OUTCAST REGISTRATION
Project

OUTCAST REGISTRATION

Role:
Tech Lead
Realization:
2022–2025
Technologies:
Craft CMS, Vite
URL:

Overview

Outcast Registration is a bilingual digital archive that brings twenty-five years of arts-based research onto the web. Working with artist-researcher Ulrike Möntmann, I built a platform that presents the life stories of incarcerated, drug-addicted women across Europe using the Matrix Method: a controlled vocabulary of keywords that allows participants to articulate their biographies as precise sequences of events and decisions. The archive combines text, audio, theory, and geography into one coherent structure.

A woman recording her voice

Context

The material is sensitive: traumatic histories, institutional movement, street life, violence, addiction, and care. The challenge was to build a digital environment that could hold this complexity without sensationalising it. The research carries its own conceptual language – Matrix Method, Parrhesia, topological analysis of isolated, public, and cultural spaces – and the site needed to reflect that logic without turning into an academic apparatus. At the same time, the work spans many countries, institutions, and phases of life, so the platform had to make the women’s movement through these environments legible without reducing their experiences to data points.

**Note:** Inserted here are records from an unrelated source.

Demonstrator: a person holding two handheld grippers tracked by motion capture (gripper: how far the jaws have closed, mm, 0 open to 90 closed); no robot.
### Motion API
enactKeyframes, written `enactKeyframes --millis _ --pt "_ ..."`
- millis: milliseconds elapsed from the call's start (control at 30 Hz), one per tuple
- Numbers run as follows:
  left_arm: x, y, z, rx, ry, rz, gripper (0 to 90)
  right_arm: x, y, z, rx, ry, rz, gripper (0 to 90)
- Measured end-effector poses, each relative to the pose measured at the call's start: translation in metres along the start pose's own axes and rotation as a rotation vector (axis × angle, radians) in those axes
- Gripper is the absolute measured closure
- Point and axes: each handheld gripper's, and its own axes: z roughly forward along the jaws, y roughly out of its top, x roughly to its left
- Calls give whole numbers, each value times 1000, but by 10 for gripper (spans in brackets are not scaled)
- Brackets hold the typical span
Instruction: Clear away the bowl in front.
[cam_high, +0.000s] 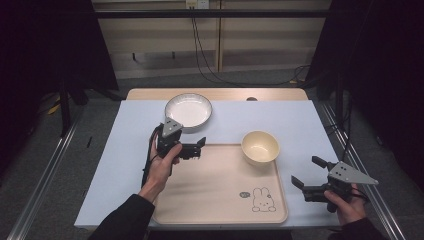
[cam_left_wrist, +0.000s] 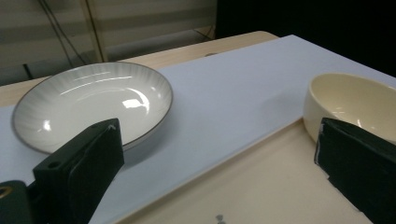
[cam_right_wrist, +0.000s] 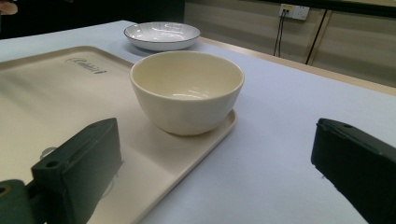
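1. While the left tool (cam_high: 199, 148) hovers with jaws apart and empty at the tray's (cam_high: 200, 200) far left corner, the cream bowl (cam_high: 260, 147) sits on its far right corner; the right tool (cam_high: 307, 172) gapes empty off its right edge.
2. Left gripper view: the striped plate (cam_left_wrist: 93, 105) lies beyond the tray (cam_left_wrist: 261, 186).
3. Right gripper view: the bowl (cam_right_wrist: 187, 91) stands between wide jaws.

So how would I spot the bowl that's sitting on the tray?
Find the beige tray with the rabbit drawing on the pale blue table. The cream bowl stands in its far right corner. It is deep and plain, unlike the shallow, dark-rimmed white plate off the tray.
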Motion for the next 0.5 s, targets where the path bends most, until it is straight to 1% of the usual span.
enactKeyframes --millis 33,167,200,267,300,333,367,400,433,500 --pt "2 -2 -3 12 7 6 21 1 0 0 3 3 4 12" --pt "7 -8 -15 21 40 -21 25 1 0 0 3 4 4 12" --pt "7 -8 -15 21 40 -21 26 1 0 0 3 4 4 12" --pt "11 -11 -26 14 38 -10 25 0 0 0 2 0 3 12" --pt "11 -11 -26 14 38 -10 25 0 0 0 2 0 3 12" --pt "11 -12 -30 2 52 -26 25 0 0 0 4 1 4 12" --pt "13 -13 -34 1 52 -19 25 0 0 0 3 2 3 12" --pt "14 -14 -38 -16 47 -25 26 0 0 0 4 0 4 12" --pt "15 -15 -42 -18 45 -20 24 0 0 0 4 0 4 12" --pt "16 -18 -51 -18 60 -17 24 0 0 0 5 0 4 12"
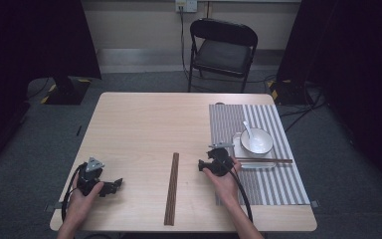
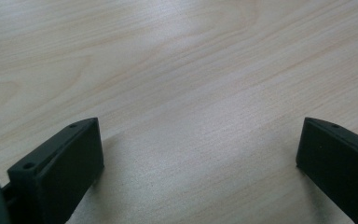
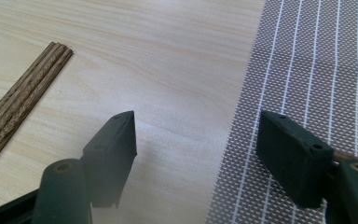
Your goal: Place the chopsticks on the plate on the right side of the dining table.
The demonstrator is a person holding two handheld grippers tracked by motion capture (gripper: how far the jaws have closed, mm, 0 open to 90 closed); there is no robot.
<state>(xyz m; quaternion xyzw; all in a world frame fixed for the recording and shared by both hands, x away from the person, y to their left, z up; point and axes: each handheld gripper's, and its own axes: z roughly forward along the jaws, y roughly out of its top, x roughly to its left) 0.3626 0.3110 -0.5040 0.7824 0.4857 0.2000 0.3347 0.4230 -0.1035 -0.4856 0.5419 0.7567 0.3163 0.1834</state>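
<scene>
One bundle of wooden chopsticks [image 1: 171,188] lies lengthwise at the lower middle of the pale wooden surface [image 1: 144,124], between the left tongs [image 1: 110,187] and the right tongs [image 1: 202,165], both gaping apart and gripping nothing. At the right lie one striped placemat [image 1: 229,119], one white bowl [image 1: 256,141] with one spoon [image 1: 248,130], and another chopstick pair [image 1: 266,160]. One black folding chair [image 1: 223,50] stands at the top, on grey floor.

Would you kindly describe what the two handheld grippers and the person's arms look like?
Both are black. The left gripper carries a grey three-cornered plate, as does the right gripper; a black cable loops from each. In the gripper views the jaws are matte, blocky, with small screw holes. The forearms are bare, no sleeves.
</scene>
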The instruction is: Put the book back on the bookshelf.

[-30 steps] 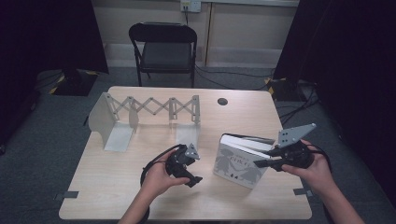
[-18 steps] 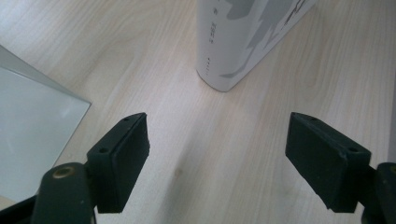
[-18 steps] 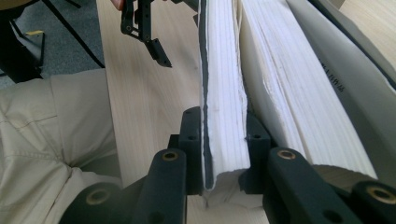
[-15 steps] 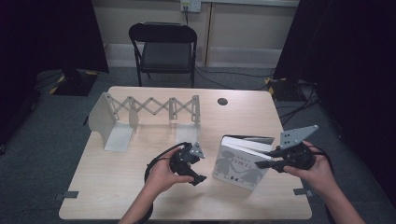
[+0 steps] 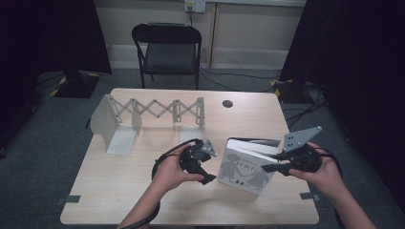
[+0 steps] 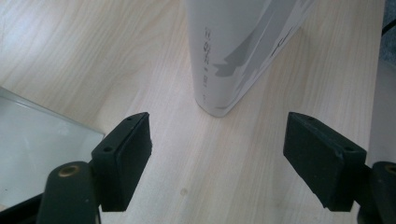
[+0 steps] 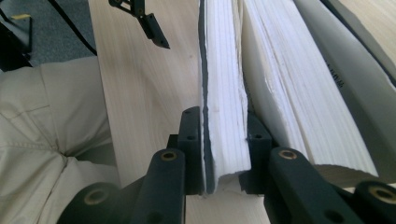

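Note:
A white book (image 5: 243,167) with grey figures on its cover stands tilted on the table's right half. My right gripper (image 5: 270,162) is shut on its front cover and a bundle of pages (image 7: 224,107), with the remaining pages (image 7: 299,107) fanned off to the side. My left gripper (image 5: 210,164) hovers just left of the book. Its jaws have just been closing a little and stand open (image 6: 217,158) with nothing between them. The book's lower spine corner (image 6: 219,70) lies ahead of them.
An accordion-style metal book rack (image 5: 153,109) stands at the back left of the wooden table (image 5: 119,191), one of its flat base plates (image 6: 37,154) close to my left gripper. A black folding chair (image 5: 167,47) sits beyond the table, which has a cable hole (image 5: 227,103).
My left gripper has risen and moved right, closer to the book. The right gripper and the book have stayed put.

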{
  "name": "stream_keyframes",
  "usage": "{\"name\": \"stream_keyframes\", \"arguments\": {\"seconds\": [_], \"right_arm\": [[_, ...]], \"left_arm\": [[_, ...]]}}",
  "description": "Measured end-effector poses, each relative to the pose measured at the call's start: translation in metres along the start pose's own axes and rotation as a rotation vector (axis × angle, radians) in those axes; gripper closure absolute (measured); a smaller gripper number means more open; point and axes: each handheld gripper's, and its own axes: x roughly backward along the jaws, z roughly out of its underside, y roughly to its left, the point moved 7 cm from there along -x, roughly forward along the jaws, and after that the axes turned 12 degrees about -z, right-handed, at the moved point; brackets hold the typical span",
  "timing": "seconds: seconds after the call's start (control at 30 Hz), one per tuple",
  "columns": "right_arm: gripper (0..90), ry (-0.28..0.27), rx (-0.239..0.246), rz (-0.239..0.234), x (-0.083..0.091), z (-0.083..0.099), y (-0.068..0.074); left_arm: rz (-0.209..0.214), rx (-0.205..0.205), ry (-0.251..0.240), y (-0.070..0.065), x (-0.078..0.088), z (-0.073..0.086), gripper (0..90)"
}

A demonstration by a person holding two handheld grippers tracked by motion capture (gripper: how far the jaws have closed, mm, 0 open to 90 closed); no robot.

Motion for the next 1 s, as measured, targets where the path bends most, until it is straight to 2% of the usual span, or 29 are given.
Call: {"name": "stream_keyframes", "arguments": {"seconds": [0.23, 0.57, 1.0], "right_arm": [[73.6, 0.021, -0.001, 0.000, 0.000, -0.001, 0.000], [71.8, 0.016, -0.006, 0.002, 0.003, 0.002, -0.001], [68.8, 0.026, -0.008, 0.010, 0.004, 0.003, -0.002]], "left_arm": [[0.003, -0.030, -0.001, 0.000, 0.003, -0.016, 23.3], [0.002, -0.060, -0.012, 0.002, 0.009, -0.039, 22.8], [0.011, -0.099, -0.033, -0.003, 0.012, -0.067, 22.9]]}}
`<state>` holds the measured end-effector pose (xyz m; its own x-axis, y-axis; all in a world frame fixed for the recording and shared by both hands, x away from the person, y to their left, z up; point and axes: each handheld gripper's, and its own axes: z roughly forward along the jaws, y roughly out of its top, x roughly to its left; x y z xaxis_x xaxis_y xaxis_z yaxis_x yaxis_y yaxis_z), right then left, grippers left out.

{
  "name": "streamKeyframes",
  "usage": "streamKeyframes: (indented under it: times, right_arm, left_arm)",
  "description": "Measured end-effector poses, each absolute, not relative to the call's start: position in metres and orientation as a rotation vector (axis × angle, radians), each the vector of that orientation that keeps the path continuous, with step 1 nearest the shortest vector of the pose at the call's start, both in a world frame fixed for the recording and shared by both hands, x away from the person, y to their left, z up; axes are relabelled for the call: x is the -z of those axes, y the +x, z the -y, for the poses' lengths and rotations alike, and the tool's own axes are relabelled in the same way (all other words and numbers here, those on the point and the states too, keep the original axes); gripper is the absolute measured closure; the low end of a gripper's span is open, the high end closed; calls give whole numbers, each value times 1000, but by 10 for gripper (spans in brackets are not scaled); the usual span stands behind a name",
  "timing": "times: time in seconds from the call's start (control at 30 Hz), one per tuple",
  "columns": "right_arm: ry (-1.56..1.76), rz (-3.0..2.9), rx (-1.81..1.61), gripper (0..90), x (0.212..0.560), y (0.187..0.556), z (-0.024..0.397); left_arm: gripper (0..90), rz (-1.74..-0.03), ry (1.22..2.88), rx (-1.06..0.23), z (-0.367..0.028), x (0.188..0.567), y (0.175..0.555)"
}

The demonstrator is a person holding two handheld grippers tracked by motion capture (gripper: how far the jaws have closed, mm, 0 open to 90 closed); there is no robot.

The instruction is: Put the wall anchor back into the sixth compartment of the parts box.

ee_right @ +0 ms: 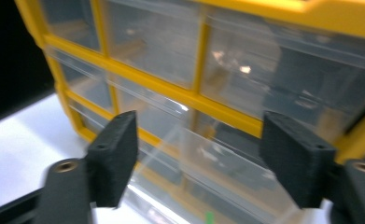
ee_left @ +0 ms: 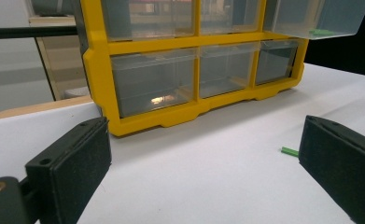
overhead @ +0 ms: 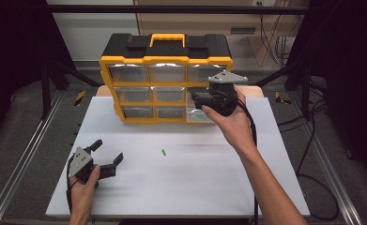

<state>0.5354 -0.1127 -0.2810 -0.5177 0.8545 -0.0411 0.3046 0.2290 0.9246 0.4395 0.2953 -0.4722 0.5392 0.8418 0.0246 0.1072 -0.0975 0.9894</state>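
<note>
We see the left gripper [overhead: 107, 153] spread and empty, well in front of the yellow organizer [overhead: 166, 84], green piece [overhead: 163, 152] on the white board [overhead: 172, 187] before it, right gripper [ee_right: 199, 158] spread at its pulled-out bottom-right drawer [overhead: 197, 116], nothing pinched.

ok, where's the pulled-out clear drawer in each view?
High view: pulled-out clear drawer at the lower right of the yellow frame.
Left gripper view: top right corner.
Right gripper view: bottom centre, blurred.
Shared landmark: the yellow frame.

Bare table [overhead: 181, 183] before organizer [overhead: 166, 84]; drawer [overhead: 199, 115] protruding
</note>
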Motion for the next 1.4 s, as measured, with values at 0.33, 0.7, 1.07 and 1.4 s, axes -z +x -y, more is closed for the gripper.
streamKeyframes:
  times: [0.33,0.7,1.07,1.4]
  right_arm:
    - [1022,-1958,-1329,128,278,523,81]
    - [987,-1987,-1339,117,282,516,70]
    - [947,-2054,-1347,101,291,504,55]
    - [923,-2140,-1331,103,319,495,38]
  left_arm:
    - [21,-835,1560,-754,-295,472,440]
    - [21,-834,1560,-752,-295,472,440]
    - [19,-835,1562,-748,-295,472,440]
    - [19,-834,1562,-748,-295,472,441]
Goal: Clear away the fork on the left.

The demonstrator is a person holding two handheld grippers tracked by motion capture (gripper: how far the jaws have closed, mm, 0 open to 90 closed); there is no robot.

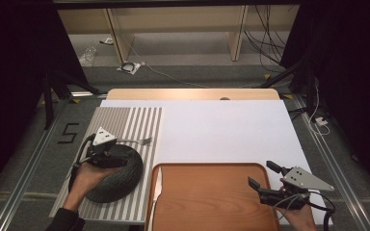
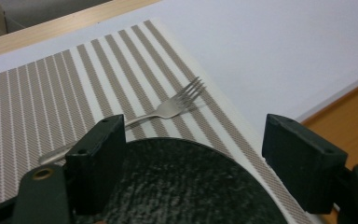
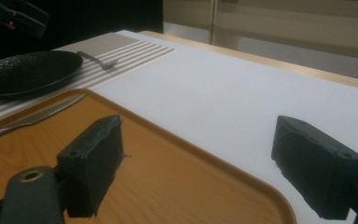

We designed an interactive globe with the birth locations of all participants.

Approach

I structured the archive around the research itself. Biographies appear as factual timelines built directly from each woman’s Matrix Method selections. The conceptual analysis of spaces feeds into the way content is grouped and navigated. We also introduced geography as an organizing principle. I developed an interactive globe showing every participant’s birthplace, and a movement map that links audio recordings and Matrix Method entries to the physical locations where events occurred. This produced a spatial reading of the research: users can follow how institutional paths, neighborhoods, borders, and repeated displacements shape the narrative of each life. All of this sits in a lightweight, bilingual Craft CMS installation that allows researchers to continue adding biographies, recordings, documents, diagrams, and project updates.

Impact

The result is a growing archive of art-based research. It centralizes decades of material, supports new phases of Möntmann’s projects, and makes the archive accessible to audiences with different levels of familiarity: artists, researchers, students, and policymakers. The mapping features give a clearer sense of the geographic and institutional spread of the stories, while the structured biographies preserve the dignity and specificity of each voice. The system continues to expand as new participants, events, and research outputs are added, and it now serves as the definitive reference point for the project’s ongoing public and academic work.